CYBERSECURITY FIRM MCAFEE reported in April that it surveyed industrial sectors that it thinks "may well be the first targets for a serious cyber attack," including power companies, oil and gas pipelines and water systems.
"What we found is that they are not ready," the company reported.
Clearly, critical industries aren't doing enough to protect themselves, but the government isn't doing much to help them either. A third of the companies McAfee questioned said they have no contact with the government on cybersecurity.
There's a simple explanation.
"Oftentimes, members of Congress will ask me, 'So how are you going to defend the country in cyberspace?' Well, right now, that's not my mission," Alexander said during a cybersecurity symposium in April at the University of Rhode Island. "My mission as the commander of U.S. Cyber Command is to defend the military networks. That's what authority I have today."
"I do not have the authority to look at what's going on in other government sectors nor what would happen to critical infrastructure," said Alexander, who also is director of the National Security Agency (NSA). "That right now falls to the Department of Homeland Security."
But DHS also is limited. It's responsible for protecting the cyber networks of civilian government agencies, but it has no authority to defend private networks.
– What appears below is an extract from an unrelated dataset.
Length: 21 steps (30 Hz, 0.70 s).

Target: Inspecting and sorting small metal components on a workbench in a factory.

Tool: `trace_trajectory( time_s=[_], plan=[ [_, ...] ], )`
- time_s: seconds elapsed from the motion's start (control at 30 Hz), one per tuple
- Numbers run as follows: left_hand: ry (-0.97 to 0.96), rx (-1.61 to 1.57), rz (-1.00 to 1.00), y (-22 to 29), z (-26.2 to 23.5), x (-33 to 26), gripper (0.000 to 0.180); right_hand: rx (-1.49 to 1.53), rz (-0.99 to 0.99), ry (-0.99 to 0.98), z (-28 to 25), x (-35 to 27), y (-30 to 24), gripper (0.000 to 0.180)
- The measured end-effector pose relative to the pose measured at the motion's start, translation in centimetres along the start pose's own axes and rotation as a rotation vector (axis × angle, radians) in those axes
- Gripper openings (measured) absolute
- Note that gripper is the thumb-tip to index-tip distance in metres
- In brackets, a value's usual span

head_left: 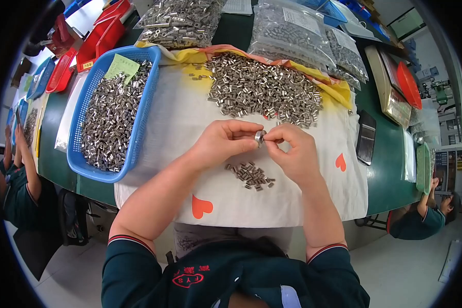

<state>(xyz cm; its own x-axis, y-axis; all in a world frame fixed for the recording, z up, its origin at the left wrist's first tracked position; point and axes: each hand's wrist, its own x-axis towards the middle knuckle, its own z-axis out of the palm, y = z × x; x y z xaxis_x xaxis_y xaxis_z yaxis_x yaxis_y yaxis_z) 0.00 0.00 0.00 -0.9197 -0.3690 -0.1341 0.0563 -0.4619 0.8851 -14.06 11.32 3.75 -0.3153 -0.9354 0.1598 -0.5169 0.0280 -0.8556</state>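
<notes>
Left hand (222, 139): I have its thumb and fingers closed on a silver metal ring (259, 137), gripping the left side.
Right hand (297, 149): index finger and thumb sit close together at the ring's right side; I cannot tell whether these fingers grip it or pinch something small against it.
Ring: up between both hands, over the white cloth (161, 126), partly covered from my view by fingertips.
Small pile (250, 175): short metal cylinders on the cloth, between the forearms.
Large heap (264, 87): more cylinders, just beyond the hands.
Blue basket (95, 175): cylinders inside, left on the green bench (56, 163).
Phone (366, 137): right, beside the cloth.
</notes>
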Motion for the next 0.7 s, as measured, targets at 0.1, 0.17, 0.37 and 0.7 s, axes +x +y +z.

Many companies aren't anxious to have a government agency poking through their digital documents.
More needs to be done, Alexander said. Cyber attacks are already costing the U.S. economy about $1 trillion a year.
"When we think about the companies that have been hit–Nasdaq, RSA [a cybersecurity firm], Google. Those are companies that you would think are at the top of cybersecurity and cyber defense," Alexander said. "And if they get hit, where does that put companies that are in the electrical sector and other sectors of our government? It's a huge problem."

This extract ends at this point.